The Bendigo and Adelaide Bank Limited (BABL) has long understood the benefits of implementing configuration management capability into our organisation. However, until recently we did not believe that technology made this easy enough to achieve.
That was until we worked with IBM (and their development partner Aricent), to turn the issue into a strategic outcome which has just become generally available as part of TADDM 7.3 fix pack 5.
The issue
BABL have in the past evaluated IBM’s configuration management offering - Tivoli Application Dependency Discovery Manager (TADDM). The outcome was that while we were comfortable that the product could deliver business benefits for us, the difficulty in discovering our full midrange server fleet was considered a barrier.

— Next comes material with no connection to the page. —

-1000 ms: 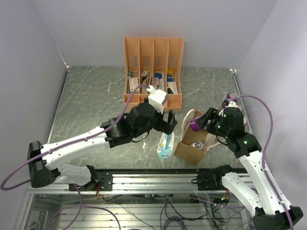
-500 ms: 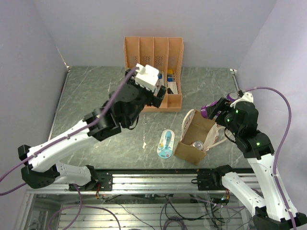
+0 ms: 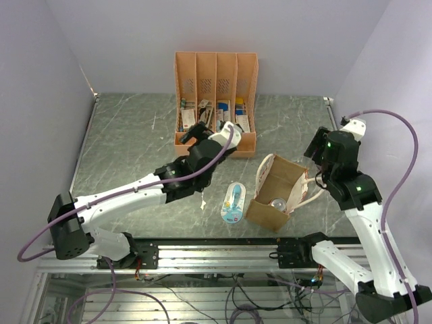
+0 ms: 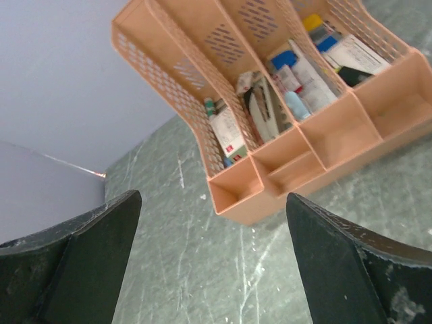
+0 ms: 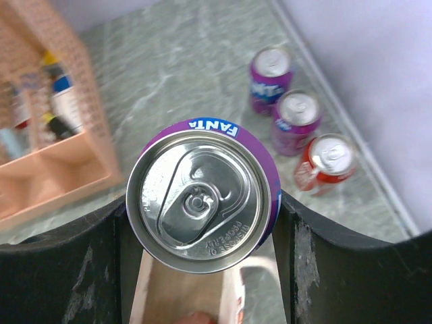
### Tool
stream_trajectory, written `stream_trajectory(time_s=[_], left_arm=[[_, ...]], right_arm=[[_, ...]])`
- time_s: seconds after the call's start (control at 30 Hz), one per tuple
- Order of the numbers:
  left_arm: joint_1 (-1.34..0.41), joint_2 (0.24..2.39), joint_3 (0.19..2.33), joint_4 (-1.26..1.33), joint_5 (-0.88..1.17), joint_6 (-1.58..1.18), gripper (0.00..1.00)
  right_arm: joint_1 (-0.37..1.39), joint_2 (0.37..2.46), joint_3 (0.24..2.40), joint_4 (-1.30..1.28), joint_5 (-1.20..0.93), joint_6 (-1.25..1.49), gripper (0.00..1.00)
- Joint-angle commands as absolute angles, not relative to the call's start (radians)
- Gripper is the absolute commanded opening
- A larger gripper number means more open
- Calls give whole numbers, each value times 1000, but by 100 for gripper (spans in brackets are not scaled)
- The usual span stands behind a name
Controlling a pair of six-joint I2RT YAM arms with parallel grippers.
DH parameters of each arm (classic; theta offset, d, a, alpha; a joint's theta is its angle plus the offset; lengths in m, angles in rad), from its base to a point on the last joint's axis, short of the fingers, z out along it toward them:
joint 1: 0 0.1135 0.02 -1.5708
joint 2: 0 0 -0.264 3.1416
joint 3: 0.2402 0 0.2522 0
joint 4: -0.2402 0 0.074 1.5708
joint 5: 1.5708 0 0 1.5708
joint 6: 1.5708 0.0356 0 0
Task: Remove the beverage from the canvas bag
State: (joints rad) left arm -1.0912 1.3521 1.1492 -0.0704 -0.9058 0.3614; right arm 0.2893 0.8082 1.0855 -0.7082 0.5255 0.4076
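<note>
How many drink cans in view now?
5: one Fanta can in the right end effector, two purple cans and a red can by the wall, one in the canvas bag. More may be hidden.

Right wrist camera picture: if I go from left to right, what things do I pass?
Orange desk organizer → purple Fanta can held between the fingers → far purple can → nearer purple can → red can.

We're in a robotics lab test cell, we see plain lavender walls (image 3: 202,34) boxing in a marbled grey-green tabletop (image 3: 128,135), two white robot arms (image 3: 121,199) bolted to an aluminium rail (image 3: 216,253) at its near edge, loose cables (image 3: 236,297) tangling beneath
</note>
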Motion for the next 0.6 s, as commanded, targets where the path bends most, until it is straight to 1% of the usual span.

The concern was that for TADDM to be able to discover our midrange servers behind firewalls BABL would need to either open ports on our firewalls, implement anchor gateways each side of the firewalls, or integrate with IBM Tivoli Monitoring (ITM). The outcome of the TADDM evaluation at the time was that none of these options were desirable.
The Strategic Idea
The challenge was put to IBM to develop TADDM so that it would meet BABL’s following requirements:
- It could discover our technical components in all secure zones
- It did not require breaching BABL’s existing IT Security policies; and
- It did not introduce any new infrastructure that would need to be maintained by BABL
IBM recognised that there was existing capability to perform Asynchronous Script Discovery (ASD) utilising the BigFix infrastructure, but it required manual intervention (to generate the discovery request in BigFix, and load the response data back into the TADDM database).
IBM decided that further developing the ASD discovery capability so that it no longer needed manual intervention would meet BABL’s requirements (as we already use BigFix for endpoint management) and was aligned with IBM’s strategic direction. Aricent therefore began developing the new TADDM capability, with BABL involved in testing.
The first fully-supported limited-release of the capability came into existence and was called Automated Asynchronous Script Discovery (AASD). The below diagram captures the high-level integration architecture of the solution:

The general discovery lifecycle this involves for a TADDM administrator is:
- A profile (with the relevant sensors) and scope is defined.
- The discovery is initiated from the command line on the TADDM Discovery Server.
- The discovery request progress can be tracked either from the command line, or from the BigFix portal.
- Once the result files are returned to TADDM, discovery progress can be tracked like other discovery methods - from the Discovery Server command line or the Overview section in the Discovery Manager Console.
- All processed results files can be tracked like other discovery methods - from the Discovery Server command line or the History section in the Discovery Manager Console.
The Outcome of TADDM 7.3.0.5 for our TADDM Implementation
Before the limited release of AASD, BABL had only been able to prove off the discovery of midrange servers that were not behind a firewall from the TADDM Discovery Server.
With the introduction of AASD capability, we were immediately able to build a TADDM implementation that could easily discover all servers using the existing BigFix infrastructure (including credentials). This is now providing visibility of the technical components, their level 2 configurations, and the relationships between them.
Some limitations that have been encountered are:
- You can only use sensors that support script-based discovery.
Script-based sensors are the strategic direction for IBM, but at this stage not all sensors offer that capability.
- The Custom Application Server sensor cannot be used.
CustomAppServerSensor does not support script-based discovery. While this point has already been made, the impact of not being able to utilise the Custom Server definitions in the Discovery Console to identify unknown processes is important to specifically recognise.
- When configuring AASD, you nominate a single BES server.
If your BigFix implementation utilises multiple BES servers, this may cause issues. For BABL, this was a problem for the dev\test environment. All midrange servers are clients of the production BES server, and the dev\test BES server maintains almost no clients. Therefore, to test AASD, we manually migrated BigFix clients from the production BES.
The Business Benefit of TADDM 7.3.0.5
Prior to the development of the AASD capability, BABL were only able to discover the midrange servers that were not behind firewalls (while still adhering to our IT Security policies). With AASD, BABL are now able to discover the full fleet of midrange servers.
The key deliverable that BABL are now focussing on is providing a semi-automated understanding of what technical components are required to facilitate each business application in our organisation. In the past, without the AASD capability, the understanding we would have gained from such an exercise would have been too incomplete to deliver any business benefit.
BABL are currently working on importing and promoting the TADDM technical components into IBM Control Desk (ICD is BABL’s service desk tool). From there, we will establish relationships between those authorised technical configuration items (CIs), and the manually maintained authorised business application CIs that already exist in ICD. This critical understanding will have wide-ranging benefits, including:
- Ensure true business impact is understood in all our service tickets
- Mature IT’s understanding of the criticality of the services they provided
- Assist IT in the communication with business application owners re what is the underlying health of their application
BABL are now confident that the development of AASD, which is now available with TADDM 7.3 fix pack 5, has provided BABL with the springboard to continue down our maturity path with configuration management.